When 90% of email traffic is spam, you cannot assume that the environment is benign. What will it look like 5 years from now?
These past 12 months brought a steep increase in the number of software security vulnerabilities discovered by researchers and actively exploited by criminals. The world's largest software maker, Microsoft Corp., this year issued software updates to fix 97 security holes that the company assigned its most dire "critical" label, meaning hackers could use them to break into vulnerable machines without any action on the part of the user.In contrast, Microsoft shipped just 37 critical updates in 2005. Fourteen of this year's critical flaws were known as "zero day" threats, meaning Microsoft first learned about the security holes only after criminals had already begun using them for financial gain.
This year began with a zero-day hole in Microsoft's Internet Explorer, the browser of choice for roughly 80 percent of the world's online population. Criminals were able to exploit the flaw to install keystroke-recording and password-stealing software on millions of computers running Windows software.
At least 11 of those zero-day vulnerabilities were in the Microsoft's Office productivity software suites, flaws that bad guys mainly used in targeted attacks against corporations, according to the SANS Internet Storm Center, a security research and training group in Bethesda, Md. This year, Microsoft issued patches to correct a total of 37 critical Office security flaws (that number excludes three unpatched vulnerabilities in Microsoft Word, two of which Microsoft has acknowledged that criminals are actively exploiting.)
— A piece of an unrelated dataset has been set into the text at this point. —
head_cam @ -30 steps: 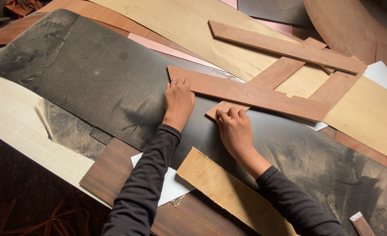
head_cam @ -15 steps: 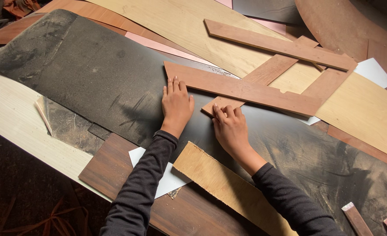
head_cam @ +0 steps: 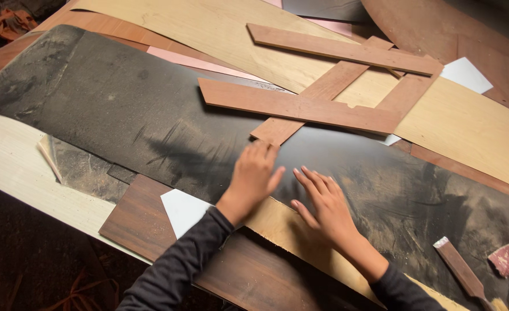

But 2006 also was notable for attacks on flaws in software applications designed to run on top of operating systems, such as media players, Web browsers, and word processing and spreadsheet programs. In early February, attackers used a security hole in AOL's popular Winamp media player to install spyware when users downloaded a seemingly harmless playlist file. In December, a computer worm took advantage of a design flaw in Apple's QuickTime media player to steal passwords from roughly 100,000 MySpace.com bloggers, accounts that were then hijacked and used for sending spam. Also this month, security experts spotted a computer worm spreading online that was powered by a six-month old security hole in a corporate anti-virus product from Symantec Corp.
What is scary about the Microsoft numbers is the implication to the industry as a whole...that while Microsoft still have widely publicized security issues (and an insanely large code base), they have made huge strides in secure coding. Where does this leave competitors that have yet to adopt secure coding practices (read: virtually every other large software company)? That Microsoft still faces security challenges even as they upgrade their SDLC to incorporate security concerns, is not the takeaway. Microsoft is like the USMC facing the best the insurgents can throw at them, and as they coevolve what happens when those same insurgents throw their attacks at the Norwegian or Brazilian armed forces (read every other major software company or your Web 2.0 app for that matter as the Norwegians/Brazilians)?
So it seems clear to me that we have Attacker 2.0 and we have Web 2.0, but Web 2.0's security model relies on Attackers being stuck on Attacker 1.0.